With the lowest payroll, worst attendance and worst record in baseball, the A's were finally on a six-game winning streak as they got ready to take on the Tampa Bay Rays, the team with the best record in baseball. But that's not why the parking lot was so crowded.

"Get your shirt and put it on!" shouted Tyrone Moore-Perez, a volunteer with the Oakland 68s sports fan booster club.

"One per person, so we have enough for everybody!" shouted fellow volunteer April Kenton, as she balled up Kelly green T-shirts and threw them to fans entering the sprawling tailgate party. "Make sure you guys put these on! Put the shirts on, guys!"

"I'm a third-generation A's fan, and I'm here to do my part to keep my team in Oakland," Kenton explained.

"I love my team, I've been a fan since I was a kid, I don't want to lose them," Moore-Perez said.

As he spoke, Moore-Perez held up his own Kelly green shirt, with one word on it: "SELL."

Volunteers gave away 7,000 of the T-shirts, made at cost by local clothing retailer Oaklandish, as part of a protest they'd been planning since April when the A's ownership announced plans to leave Oakland and move the team to Las Vegas. Already angry at owner John Fisher for trading away the team's best players while raising ticket prices as the Coliseum continues to slowly decay, many fans had stopped coming to the ballpark altogether, leaving the A's with an average Tuesday attendance of just 3,913 before the June 13 game.

But a tweet from A's fan Stu Clary changed all of that for just one night. Clary suggested a "reverse boycott" — packing the Coliseum full of A's fans for one randomly chosen weeknight game — to let Fisher, Major League Baseball, and the rest of the world know that Oakland has plenty of baseball fans who love their team, even if they hate its owner.

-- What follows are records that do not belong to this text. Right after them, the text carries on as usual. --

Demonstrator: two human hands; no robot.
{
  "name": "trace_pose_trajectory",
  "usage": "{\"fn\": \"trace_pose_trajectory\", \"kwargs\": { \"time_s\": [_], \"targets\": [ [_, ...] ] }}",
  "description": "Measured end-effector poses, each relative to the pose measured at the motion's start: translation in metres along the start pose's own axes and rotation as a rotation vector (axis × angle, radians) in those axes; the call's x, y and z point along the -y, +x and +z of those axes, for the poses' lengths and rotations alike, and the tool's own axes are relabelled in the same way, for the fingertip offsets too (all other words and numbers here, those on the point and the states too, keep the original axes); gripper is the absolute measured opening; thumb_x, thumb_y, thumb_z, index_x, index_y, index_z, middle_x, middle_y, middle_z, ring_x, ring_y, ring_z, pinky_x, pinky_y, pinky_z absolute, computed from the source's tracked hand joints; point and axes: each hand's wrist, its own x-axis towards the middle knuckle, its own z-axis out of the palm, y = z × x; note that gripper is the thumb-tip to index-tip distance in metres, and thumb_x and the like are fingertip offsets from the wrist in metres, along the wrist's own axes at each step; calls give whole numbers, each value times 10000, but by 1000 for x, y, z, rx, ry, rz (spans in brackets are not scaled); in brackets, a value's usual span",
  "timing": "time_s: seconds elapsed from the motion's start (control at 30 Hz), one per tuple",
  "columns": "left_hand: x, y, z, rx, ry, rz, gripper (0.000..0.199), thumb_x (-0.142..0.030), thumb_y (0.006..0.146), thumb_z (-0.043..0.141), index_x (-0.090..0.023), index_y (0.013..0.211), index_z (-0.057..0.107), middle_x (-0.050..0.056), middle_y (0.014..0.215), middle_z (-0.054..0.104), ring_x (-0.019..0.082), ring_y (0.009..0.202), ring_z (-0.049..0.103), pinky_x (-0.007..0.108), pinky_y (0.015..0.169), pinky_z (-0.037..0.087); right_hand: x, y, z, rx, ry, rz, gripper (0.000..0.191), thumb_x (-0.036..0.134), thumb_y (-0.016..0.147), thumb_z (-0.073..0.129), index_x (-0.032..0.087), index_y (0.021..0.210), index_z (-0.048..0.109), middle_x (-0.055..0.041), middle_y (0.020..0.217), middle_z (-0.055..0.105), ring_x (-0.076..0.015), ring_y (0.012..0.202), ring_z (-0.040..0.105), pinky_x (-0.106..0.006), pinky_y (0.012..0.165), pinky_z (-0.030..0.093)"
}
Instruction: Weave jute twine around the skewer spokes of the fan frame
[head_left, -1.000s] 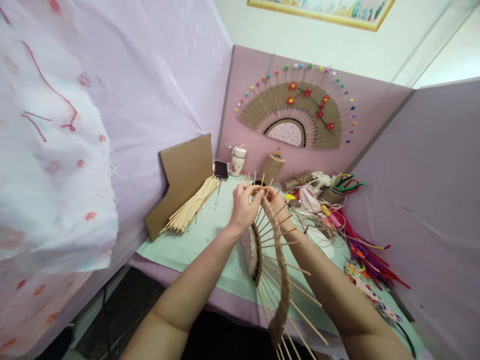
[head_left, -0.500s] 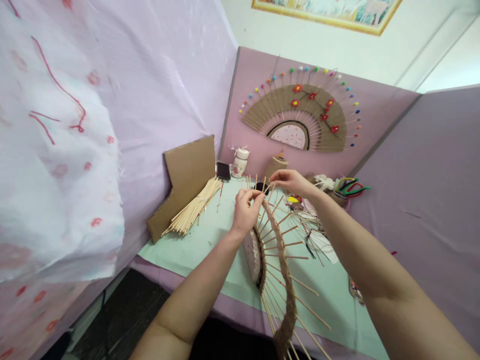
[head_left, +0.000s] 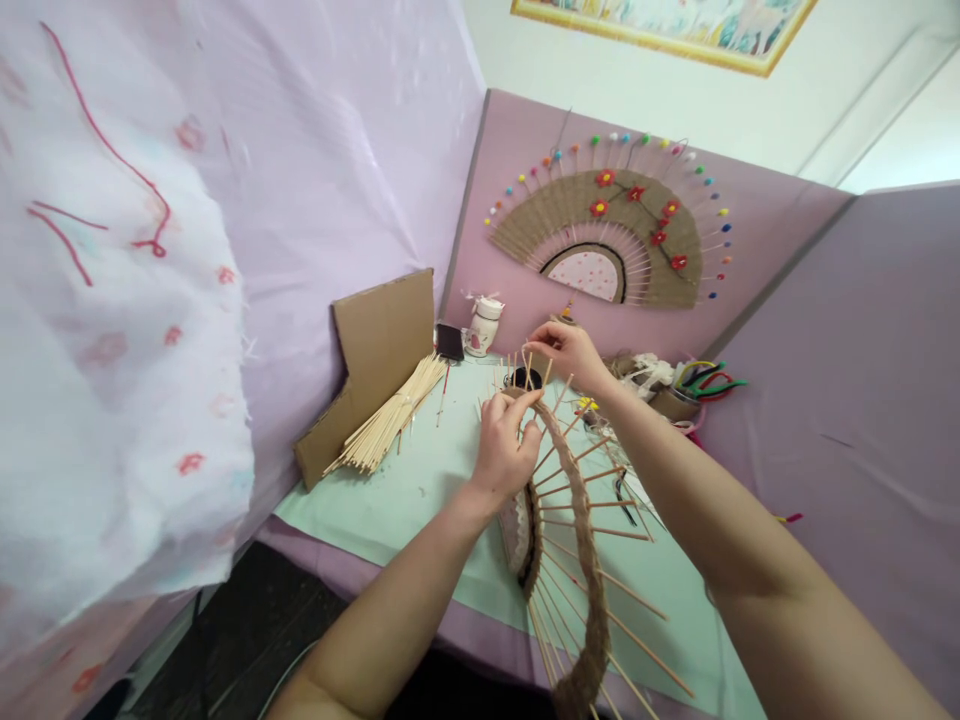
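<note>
A half-made fan [head_left: 589, 540] of thin wooden sticks stands tilted in front of me, with a brown twine band woven through the sticks. At its inner side is a half-round base [head_left: 517, 535] with a pale face and dark edging. My left hand [head_left: 508, 445] grips the far end of the woven band, thumb and fingers closed around it among the sticks. Just above and beyond it, my right hand [head_left: 566, 352] pinches a strand of twine [head_left: 525, 362] close to the stick tips. Part of the base is hidden behind my left hand.
A bundle of sticks [head_left: 390, 415] lies by a cardboard piece [head_left: 386, 345] on the left. Behind stand a white jar [head_left: 484, 325] and a black round item [head_left: 523, 378]. Pipe cleaners [head_left: 709, 380] are at the right. A finished fan [head_left: 600, 235] hangs on the back panel.
My right hand has moved left, across the stick tips, with the strand. My left hand and the fan have shifted a little to the right. The view has turned slightly.
</note>
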Motion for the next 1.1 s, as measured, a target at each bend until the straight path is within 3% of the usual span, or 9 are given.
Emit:
{"fn": "trace_pose_trajectory", "kwargs": {
  "time_s": [0.27,0.5,0.77,1.1],
  "targets": [
    [4,6,-3,36,-296,-161,454,-54,762,397,-178,1108,662,70,991,540,191,976,517,361,940,408,-2,-1,6,0,34,22,283,461,725,671,187,693,611,1,639,582,-128,588,465,-280,589,384],
    [8,5,-1,33,-381,-220,556,-59,771,416,-205,1299,513,44,955,513,159,882,489,292,808,426,-6,-5,17,-129,140,98,237,410,733,666,185,705,595,18,600,559,-117,558,458,-254,541,371],
    [4,5,-3,30,-258,-124,626,-32,732,415,-241,1317,499,36,930,506,171,915,474,299,845,414,-7,-6,25,-127,164,121,249,415,729,664,181,698,584,23,584,551,-110,544,449,-247,531,372],
    [0,5,-6,60,-51,-74,508,-46,714,402,-182,1175,567,69,984,552,204,973,483,348,945,381,-7,-4,25,-59,95,29,214,381,727,664,178,715,596,20,613,556,-114,567,456,-259,573,391]
  ]
}}
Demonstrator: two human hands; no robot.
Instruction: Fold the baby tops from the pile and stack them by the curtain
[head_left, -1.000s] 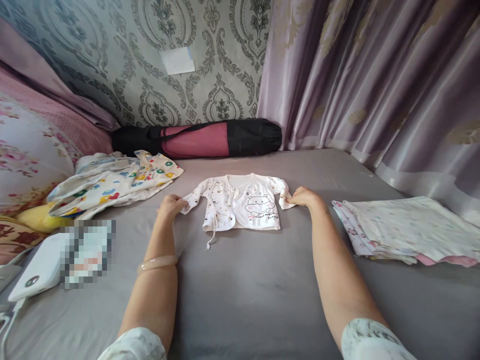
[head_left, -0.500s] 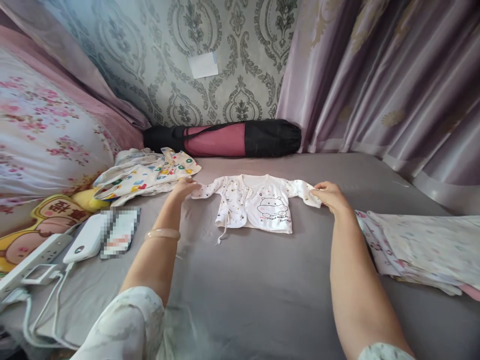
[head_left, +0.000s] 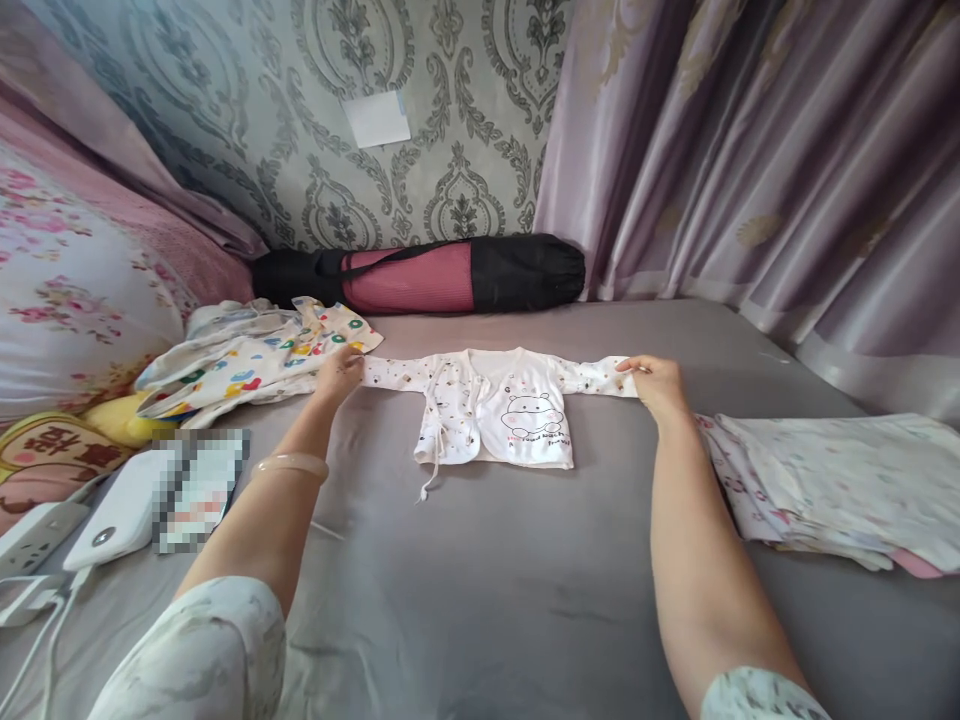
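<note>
A white baby shirt (head_left: 521,410) with small prints, a cartoon hippo-like face and tie strings lies front up on the grey sheet (head_left: 480,570). Its two sleeves are stretched out straight to the sides. My left hand (head_left: 341,375) is closed on the cuff of the sleeve at the left, beside a heap of patterned baby clothes (head_left: 255,350). At the opposite cuff, my right hand (head_left: 660,385) pinches the fabric between thumb and fingers. A light bangle (head_left: 291,465) circles my left wrist.
Folded baby clothes (head_left: 847,490) are stacked at the right. On the left lie a white power bank (head_left: 124,510) with a cable, a power strip (head_left: 37,540), a blurred-out flat item (head_left: 199,490) and a yellow plush (head_left: 60,450). A black-and-pink rolled bag (head_left: 420,275) rests along the wall.
Both sleeves have been pulled outward and now lie straighter and flatter. My hands have moved slightly farther apart, still holding the cuffs. The view has shifted a little to the right.
</note>
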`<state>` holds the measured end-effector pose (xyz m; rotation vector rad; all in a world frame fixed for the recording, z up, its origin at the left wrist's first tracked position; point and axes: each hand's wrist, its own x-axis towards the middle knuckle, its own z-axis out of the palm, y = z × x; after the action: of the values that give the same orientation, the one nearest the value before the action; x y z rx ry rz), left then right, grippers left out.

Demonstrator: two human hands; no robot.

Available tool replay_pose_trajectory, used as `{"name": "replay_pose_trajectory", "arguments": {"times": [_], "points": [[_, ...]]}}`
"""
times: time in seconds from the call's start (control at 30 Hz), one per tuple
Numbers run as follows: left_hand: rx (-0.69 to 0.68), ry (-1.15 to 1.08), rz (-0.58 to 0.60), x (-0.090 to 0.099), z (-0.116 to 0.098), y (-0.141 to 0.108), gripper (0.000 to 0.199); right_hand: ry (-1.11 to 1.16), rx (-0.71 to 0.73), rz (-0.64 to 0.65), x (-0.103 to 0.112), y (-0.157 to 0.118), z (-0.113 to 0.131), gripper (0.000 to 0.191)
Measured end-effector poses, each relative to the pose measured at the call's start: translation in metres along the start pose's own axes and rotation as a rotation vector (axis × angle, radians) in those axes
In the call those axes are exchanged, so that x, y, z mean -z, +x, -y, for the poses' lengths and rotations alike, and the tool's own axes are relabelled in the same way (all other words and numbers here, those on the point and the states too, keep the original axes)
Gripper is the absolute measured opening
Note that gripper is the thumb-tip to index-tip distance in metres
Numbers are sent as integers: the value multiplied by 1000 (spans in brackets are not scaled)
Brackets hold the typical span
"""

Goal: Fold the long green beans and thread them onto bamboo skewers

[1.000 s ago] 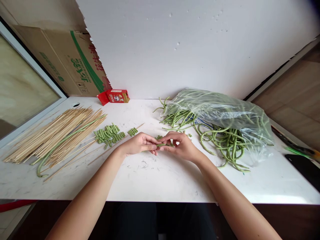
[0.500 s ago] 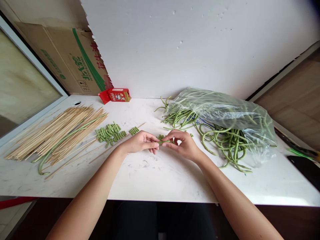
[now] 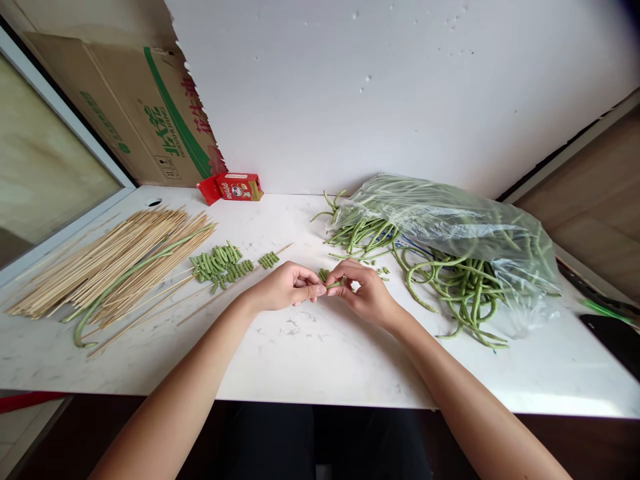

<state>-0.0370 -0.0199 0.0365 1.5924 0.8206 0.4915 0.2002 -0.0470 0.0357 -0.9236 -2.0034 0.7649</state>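
Fingertips nearly touching, both hands are together over the middle of the white table (image 3: pixel 300 360). My left hand (image 3: pixel 293 287) is closed in a pinch at one end of a short green bean piece (image 3: pixel 335 285). My right hand (image 3: pixel 363 287) pinches the same piece from the other side. Small cut bean pieces (image 3: pixel 324 274) lie just behind the fingers, and a few more sit right of them. Left of my hands is a pile of cut bean pieces (image 3: pixel 216 264), with a threaded row of pieces (image 3: pixel 269 260) on a skewer beside it.
Many wooden skewers (image 3: pixel 125 260) lie at the left, a long bean across them. A red box (image 3: pixel 243 187) stands near the back wall. At the right, long green beans (image 3: pixel 467 287) spill from a clear plastic bag (image 3: pixel 450 207). A cardboard box (image 3: pixel 125 113) leans at the back left.
My hands have shifted slightly right in view and the fingertips have come closer together. Less of the bean piece shows between them. The view has moved a little.
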Motion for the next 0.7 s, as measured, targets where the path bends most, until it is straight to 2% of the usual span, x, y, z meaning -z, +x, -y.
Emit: {"name": "replay_pose_trajectory", "arguments": {"times": [0.13,0.27,0.47,0.7], "points": [[-48,-11,22,-4,2,1,31,-24,32,41,0,1,2,13],[-52,-25,41,-4,3,2,32,-6,25,73,1,1,3,11],[11,-76,3,4,6,1,42,29,-20,-27,0,1,1,14],[-7,-57,9,0,6,2,41,-9,33,-3,0,1,0,18]]}}
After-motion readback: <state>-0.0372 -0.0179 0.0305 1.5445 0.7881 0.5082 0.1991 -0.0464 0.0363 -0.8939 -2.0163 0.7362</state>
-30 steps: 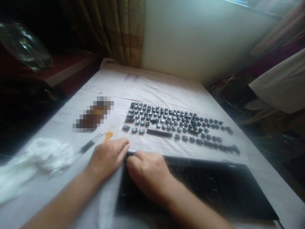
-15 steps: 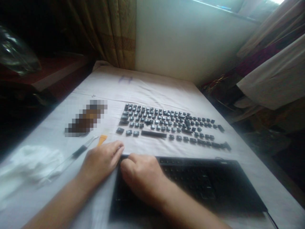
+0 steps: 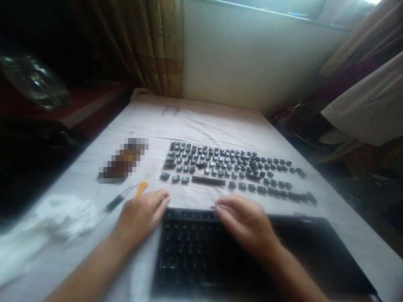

"I'll be honest and say I didn't think the organizers could pull this off," said Nick Danoff, co-founder of a group that's been working to secure the A's a new ballpark location on Oakland's waterfront. "Getting this many people here for a Tuesday night game against a team with no local fan base? ... It's incredible what they've done, and it shows there is that community here in Oakland that supports the team, and we just need to be given the chance."

The official recorded attendance for the game was 27,759 — the Coliseum's biggest crowd of the season. The Kelly green "SELL" shirts were visible from numerous camera angles in the game broadcast, and chants of "Sell the team!" could be heard loudly behind the announcers' commentary.

"We're getting national exposure," Kenton said. "And we're helping people understand that a team is more than just the ball players on the field or the owner. It's also about the community around us."

Inside the hulking concrete stadium where the A's have played ball since 1968, the energy was electric and the noise was deafening.

"This literally feels like a normal A's game," said lifelong fan and Oakland 68s member Anson Canasnares.

In the section behind home plate, Hal the Hot Dog Guy, a beloved former A's food vendor, stood up on his seat, leading the crowd in chants of "Stay in Oakland! Stay in Oakland!"

And in the right field bleachers, the Oakland 68s brought back their notoriously loud drums — a daily fixture at A's games for more than 20 years until the team announced its Vegas land deal in April.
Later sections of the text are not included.